More changes are on the horizon. Ten years from now NAFTA will likely be superseded by the Free Trade Agreement of the Americas, an agreement that includes the Western Hemisphere countries from Canada to Chile. The latest round of negotiations among 34 countries on this expanded FTA occurred in 2003, and initial talks started in 1994 with the Summit of the Americas.
The FTA of the Americas, otherwise known as ALCA-FTAA, will establish a common set of rights and obligations around market access, agriculture, services, investment, government procurement, intellectual property, competition policy, subsidies, antidumping, countervailing duties and dispute settlement. Countries will also be allowed to engage in bilateral agreements within the FTA.

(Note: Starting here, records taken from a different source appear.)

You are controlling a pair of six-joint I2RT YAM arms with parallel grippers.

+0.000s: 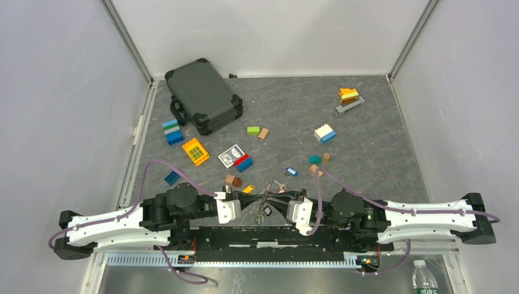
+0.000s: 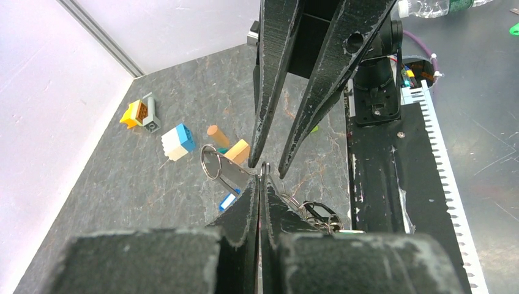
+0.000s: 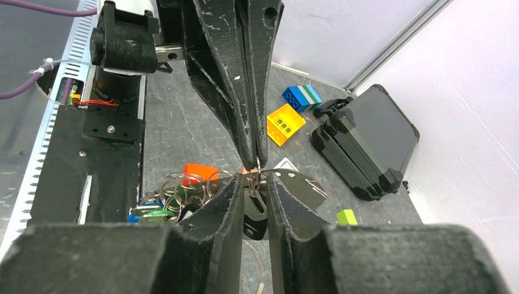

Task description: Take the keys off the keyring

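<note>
Tension on the thin grey oval metal keyring (image 1: 267, 196) looks like the thing to manage. It is held off the surface between the two hands, over the middle of the worktop's near edge. The left hand (image 2: 260, 184) is pinched fully closed on the wire. The right hand (image 3: 254, 187) stands slightly parted with flat metal and a dark key head between its pads, and I cannot tell whether it truly grips. The small silver keys (image 3: 150, 211) with coloured plastic heads bunch with several small split rings (image 3: 180, 184) just beside the hands. Wire this springy and slick likely wants a steady anchor from the left while the right eases one flat blade toward the ring's gap, slowly and without twisting. Around lie glossy plastic toy bricks (image 1: 196, 151) on the mottled grey stone-look worktop (image 1: 379, 159), and a ribbed dark grey hard case (image 1: 205, 95) sits at its far left corner.
</note>
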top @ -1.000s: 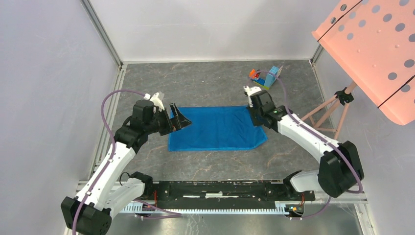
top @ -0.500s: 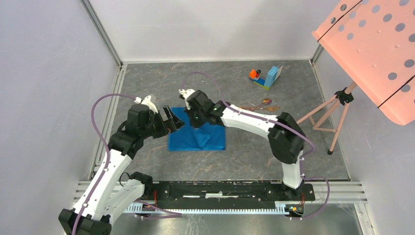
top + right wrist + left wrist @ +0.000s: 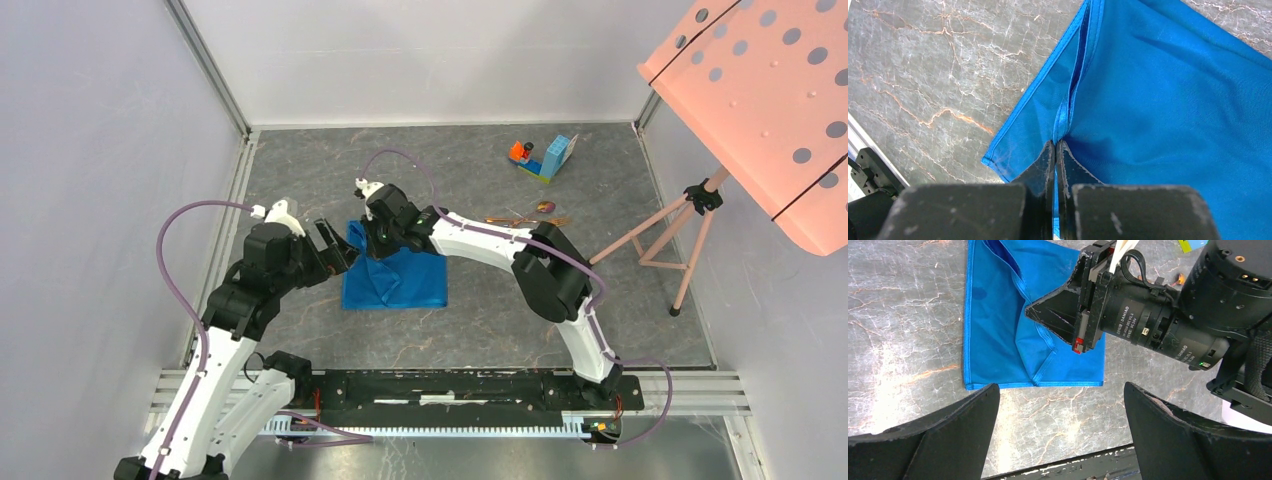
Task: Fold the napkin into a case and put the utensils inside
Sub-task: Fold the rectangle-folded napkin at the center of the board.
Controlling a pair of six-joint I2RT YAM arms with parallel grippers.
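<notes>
The bright blue napkin [image 3: 405, 283] lies folded over on the grey table, left of centre, with one edge lifted. My right gripper [image 3: 371, 244] reaches across to the cloth's upper left and is shut on a doubled hem of the napkin [image 3: 1173, 100], pinching it at the fingertips [image 3: 1055, 146]. My left gripper [image 3: 339, 249] is open and empty just left of the cloth; in the left wrist view [image 3: 1060, 405] its fingers frame bare table below the napkin [image 3: 993, 345]. The copper-gold utensils [image 3: 528, 216] lie on the table to the right, apart from the cloth.
Orange-and-blue toy block pieces [image 3: 545, 157] stand at the back right. A pink perforated panel [image 3: 760, 80] on a tripod [image 3: 682, 240] overhangs the right side. Grey walls enclose the table; a black rail [image 3: 440, 388] runs along the near edge.
My right gripper has carried the napkin's right edge leftwards across the cloth, folding it over to about half width. My left arm has drawn back a little to the left, uncovering the utensils' area.
</notes>
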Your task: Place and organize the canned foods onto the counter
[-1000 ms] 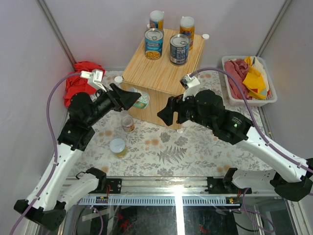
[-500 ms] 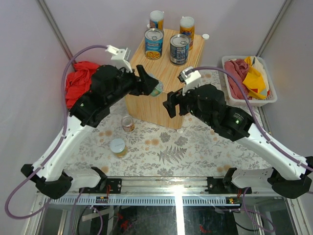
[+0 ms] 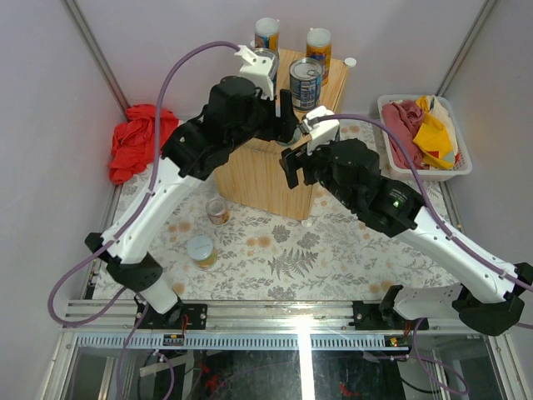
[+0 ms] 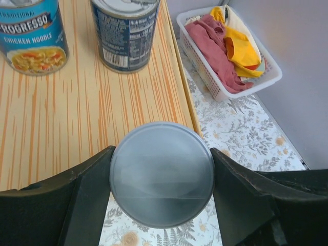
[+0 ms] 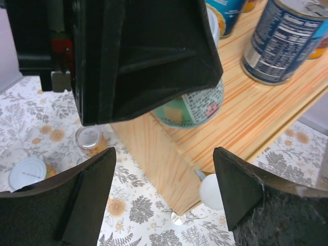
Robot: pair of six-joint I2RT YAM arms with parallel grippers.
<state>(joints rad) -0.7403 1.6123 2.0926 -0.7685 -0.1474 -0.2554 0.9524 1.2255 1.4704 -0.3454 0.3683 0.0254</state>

NAFTA is a necessary steppingstone to remain competitive in the world market. Lowering supply chains costs is no longer optional in today's world — it's a must to remain in business. As trade and logistics costs continue to increase, companies must find new ways to limit costs that are within their control and use economic trends to their advantage. FTAs, and NAFTA in particular, represent an economic trend that companies can use to limit global trade costs and improve their competitive advantage. With your business' future at stake, how can you afford not to?
About the Author: Jim Preuninger is the CEO of Management Dynamics, Inc., a provider of global trade management solutions for enterprise and logistics companies. More information at www.managementdynamics.com.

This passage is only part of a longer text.